Große alte Dame

19451960198020002020

Die Krimis von P.D. James sind getarnte Gesellschaftsromane.

19451960198020002020

Die Krimis von P.D. James sind getarnte Gesellschaftsromane.

Werbung
Werbung
Werbung

Intelligente Frauen hätten Millionen Feinde, nämlich alle dummen Männer, schrieb Marie von Ebner-Eschenbach. Die Heldin von P. D. James' neuem Roman ist eine Frau, und die Zahl ihrer Feinde und Neider kann sich sehen lassen. Die Liste der Feinde von Venetia Aldrige, der Staranwältin im traditionsreichen Londoner Juristenviertel Middle Temple, ist lang, und auf ihr finden sich nicht nur Männer. Da wären neben den Kollegen, die um ihre Karrieren zittern, der geschiedene Mann und der ehemalige Liebhaber, nicht zu vergessen die Bedienerin der Kanzlei und die Tochter der Juristin, die alle genug Gründe haben, die sie veranlassen könnten, Venetia um die Ecke zu bringen. Denn Venetia ist erfolgreich, doch der Erfolg ist ihr zuweilen wichtiger als die Wahrheit.

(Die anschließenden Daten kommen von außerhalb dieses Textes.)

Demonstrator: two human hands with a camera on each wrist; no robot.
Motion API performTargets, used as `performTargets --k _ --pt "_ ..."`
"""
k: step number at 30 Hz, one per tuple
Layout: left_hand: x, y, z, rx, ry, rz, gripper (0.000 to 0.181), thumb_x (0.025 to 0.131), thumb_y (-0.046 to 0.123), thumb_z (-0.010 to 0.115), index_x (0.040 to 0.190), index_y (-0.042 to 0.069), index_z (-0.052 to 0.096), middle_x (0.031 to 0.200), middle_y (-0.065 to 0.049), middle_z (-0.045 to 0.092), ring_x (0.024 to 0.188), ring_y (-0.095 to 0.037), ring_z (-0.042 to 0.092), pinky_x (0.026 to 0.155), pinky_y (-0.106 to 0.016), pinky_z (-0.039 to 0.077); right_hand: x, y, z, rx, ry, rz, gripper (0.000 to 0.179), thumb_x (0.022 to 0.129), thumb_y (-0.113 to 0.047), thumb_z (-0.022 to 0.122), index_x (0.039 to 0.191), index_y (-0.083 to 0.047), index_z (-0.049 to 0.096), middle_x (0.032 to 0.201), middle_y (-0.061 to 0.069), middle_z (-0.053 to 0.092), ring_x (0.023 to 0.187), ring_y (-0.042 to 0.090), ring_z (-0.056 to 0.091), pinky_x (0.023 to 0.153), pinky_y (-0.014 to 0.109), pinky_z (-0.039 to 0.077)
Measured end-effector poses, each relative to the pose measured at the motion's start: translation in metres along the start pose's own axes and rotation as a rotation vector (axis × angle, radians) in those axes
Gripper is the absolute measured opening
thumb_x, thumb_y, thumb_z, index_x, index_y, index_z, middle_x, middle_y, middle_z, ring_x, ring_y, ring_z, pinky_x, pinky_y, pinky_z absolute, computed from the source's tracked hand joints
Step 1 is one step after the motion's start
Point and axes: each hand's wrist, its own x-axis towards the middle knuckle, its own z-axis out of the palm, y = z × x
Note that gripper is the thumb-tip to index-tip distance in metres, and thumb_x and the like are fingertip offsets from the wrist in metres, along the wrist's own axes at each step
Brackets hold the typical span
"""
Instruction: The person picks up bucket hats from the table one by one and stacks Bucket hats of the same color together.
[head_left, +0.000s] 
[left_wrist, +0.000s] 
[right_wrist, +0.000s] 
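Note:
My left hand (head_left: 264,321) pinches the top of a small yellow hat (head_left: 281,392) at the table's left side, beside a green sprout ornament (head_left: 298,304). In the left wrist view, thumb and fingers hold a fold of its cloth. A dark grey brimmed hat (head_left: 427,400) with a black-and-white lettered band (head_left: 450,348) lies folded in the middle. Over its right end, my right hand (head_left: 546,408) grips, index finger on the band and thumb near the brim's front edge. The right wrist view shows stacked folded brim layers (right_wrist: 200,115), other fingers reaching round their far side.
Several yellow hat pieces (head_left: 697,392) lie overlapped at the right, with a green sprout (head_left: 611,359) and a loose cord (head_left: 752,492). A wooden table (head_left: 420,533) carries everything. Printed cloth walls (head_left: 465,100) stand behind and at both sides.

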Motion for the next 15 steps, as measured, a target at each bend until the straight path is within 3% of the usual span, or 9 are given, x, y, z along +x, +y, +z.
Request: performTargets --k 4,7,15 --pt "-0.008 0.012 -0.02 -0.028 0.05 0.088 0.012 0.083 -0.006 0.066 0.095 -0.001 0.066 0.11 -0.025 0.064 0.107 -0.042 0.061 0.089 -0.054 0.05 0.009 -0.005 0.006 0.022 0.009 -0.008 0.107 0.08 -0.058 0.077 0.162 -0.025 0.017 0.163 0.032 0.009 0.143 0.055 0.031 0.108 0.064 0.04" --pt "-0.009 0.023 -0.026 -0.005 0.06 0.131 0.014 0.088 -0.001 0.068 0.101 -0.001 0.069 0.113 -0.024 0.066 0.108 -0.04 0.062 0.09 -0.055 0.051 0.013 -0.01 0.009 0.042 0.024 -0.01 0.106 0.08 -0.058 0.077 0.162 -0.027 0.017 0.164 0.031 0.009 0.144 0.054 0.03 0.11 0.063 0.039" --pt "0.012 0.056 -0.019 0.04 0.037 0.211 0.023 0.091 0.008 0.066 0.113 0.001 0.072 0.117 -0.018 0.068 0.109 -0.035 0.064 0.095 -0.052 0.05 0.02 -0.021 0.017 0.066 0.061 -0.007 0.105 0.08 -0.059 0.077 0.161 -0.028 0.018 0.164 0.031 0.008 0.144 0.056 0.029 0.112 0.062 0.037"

Das Ende von Venetia ist bereits auf der ersten Seite des Romans besiegelt. Als sie in ihrem Lieblingsverhandlungssaal die wichtigste Zeugin der Anklage im Fall "Die Krone gegen Ashe" ins Kreuzverhör nimmt, hat sie noch vier Wochen, vier Stunden und 50 Minuten zu leben. Den Mordverdächtigen Ash bekommt sie mit ihrer brillanten Rhetorik frei, wenige Wochen später präsentiert ihre Tochter diesen Mann als Schwiegersohn. Die Leserin und der Leser werden bereits im zweiten Satz des 550 Seiten dicken Romans auf verblüffend klare und schonungslose Weise darauf hingewiesen. Unter 500 Seiten gibt sich ja die große alte Dame des englischen Kriminalromans selten zufrieden. Anders als Venetia geht es ihr nicht um den schnellen, glänzenden Erfolg, sondern um die minutiös aufzuspürende Wahrheit, und die liegt eben nicht selten in der Vergangenheit. Dadurch werden P. D. James' Kriminalromane auch zu Gesellschaftsromanen, und zwar mit einer verworrenen Konstruktion, die sich nur langsam lichtet, und einem heimlichen Fluchtpunkt, der nicht selten ethischer Natur und daher von besonderer Bedeutung ist. Im Fall von "Was gut und böse ist" ist es die Frage der Gerechtigkeit, und wie sie in unserer Gesellschaft zu verwirklichen sei. Das Buch ist weit mehr als nur eine Sommerlektüre.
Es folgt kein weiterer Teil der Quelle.